Showing no signs of letting up on enforcement actions, the Office for Civil Rights (OCR) late last week settled an investigation against Metro Community Provider Network MCPN, a Colorado based federally qualified health center, for alleged HIPAA violations. The fine, a whopping $400,000 for the center, which provides health care services to low income patients, settled alleged HIPAA violations of failing to “conduct an accurate and thorough assessment of the potential risks and vulnerabilities to the confidentiality, integrity and availability of ePHI…and to implement security measures sufficient to reduce risks and vulnerabilities to a reasonable and appropriate level.”
The problem is that OCR has never provided guidance on what this phrase means. What qualifies in its opinion as an “accurate and thorough assessment?” What are security measures that are “reasonable and appropriate?” The terms are inherently subjective and could move with the facts or the particular OCR investigator.
The case started with MCPN self-reporting a data breach caused by a hacker who accessed employees’ emails and patients’ health information through a phishing attack in 2011. Following the attack, MCPN performed a risk assessment in early 2012, and additional assessments thereafter. Despite the fact that it appears that MCPN performed multiple risk assessments following the breach, OCR opined that they were “insufficient.” OCR doesn’t tell us why.
MCPN was the victim of a hacker, followed the law and reported the incident to the patients and the OCR, performed risk assessments following the incident, but seems to be getting penalized for performing them in a way OCR deems insufficient. I don’t know what that means, nor probably does any other health care provider reading the Resolution Agreement. This is unfortunate since we should all be learning from one another.
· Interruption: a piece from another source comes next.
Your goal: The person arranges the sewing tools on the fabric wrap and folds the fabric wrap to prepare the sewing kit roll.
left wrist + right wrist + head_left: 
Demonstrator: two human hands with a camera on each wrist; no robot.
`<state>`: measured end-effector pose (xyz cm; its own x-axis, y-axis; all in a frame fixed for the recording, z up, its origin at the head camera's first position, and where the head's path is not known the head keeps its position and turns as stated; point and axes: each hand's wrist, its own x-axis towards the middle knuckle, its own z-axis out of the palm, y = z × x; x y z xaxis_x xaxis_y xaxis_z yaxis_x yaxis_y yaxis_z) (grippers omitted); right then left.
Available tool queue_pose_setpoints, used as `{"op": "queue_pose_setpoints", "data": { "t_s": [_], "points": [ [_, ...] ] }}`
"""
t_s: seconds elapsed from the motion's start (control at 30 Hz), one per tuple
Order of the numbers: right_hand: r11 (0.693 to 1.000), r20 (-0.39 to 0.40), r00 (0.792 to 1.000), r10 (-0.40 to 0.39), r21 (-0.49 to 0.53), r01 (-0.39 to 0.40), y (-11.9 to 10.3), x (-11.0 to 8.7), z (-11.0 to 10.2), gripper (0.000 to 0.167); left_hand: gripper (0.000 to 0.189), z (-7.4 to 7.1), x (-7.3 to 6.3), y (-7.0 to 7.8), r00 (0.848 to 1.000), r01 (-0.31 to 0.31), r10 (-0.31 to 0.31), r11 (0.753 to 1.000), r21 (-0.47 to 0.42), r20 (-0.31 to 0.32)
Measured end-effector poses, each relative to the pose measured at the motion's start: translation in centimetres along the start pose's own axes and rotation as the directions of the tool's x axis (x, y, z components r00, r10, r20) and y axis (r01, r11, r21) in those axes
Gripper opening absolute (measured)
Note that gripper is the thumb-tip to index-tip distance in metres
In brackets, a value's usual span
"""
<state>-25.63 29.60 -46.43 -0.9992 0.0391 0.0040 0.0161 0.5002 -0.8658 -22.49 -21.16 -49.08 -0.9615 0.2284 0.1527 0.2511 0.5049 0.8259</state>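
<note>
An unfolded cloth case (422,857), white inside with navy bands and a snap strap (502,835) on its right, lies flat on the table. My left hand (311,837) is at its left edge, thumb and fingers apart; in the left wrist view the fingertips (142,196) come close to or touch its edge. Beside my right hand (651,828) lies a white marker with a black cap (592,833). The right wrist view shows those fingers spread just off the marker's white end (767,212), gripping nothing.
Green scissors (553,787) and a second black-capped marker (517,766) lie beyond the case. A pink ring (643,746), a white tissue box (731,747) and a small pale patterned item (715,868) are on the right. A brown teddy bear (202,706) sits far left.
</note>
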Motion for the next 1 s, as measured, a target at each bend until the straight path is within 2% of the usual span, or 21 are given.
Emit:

It would be very helpful to us in the field if OCR would publish a white paper or specific guidelines on exactly what the content of the risk assessment should be to pass its muster. And is that muster the same throughout all of OCR’s regions? This writer has had different experiences with different investigators in different regions.
Health care providers should be given a clear understanding of what the OCR requires in risk assessments and each region should review risk assessments with the same criteria. OCR should be working with victims of hacking instead of clobbering them with fines that take resources away from providing patient care. Working with health care entities to provide clarity around expectations and providing technical assistance instead of vague pronouncements and a heavy stick might produce better results.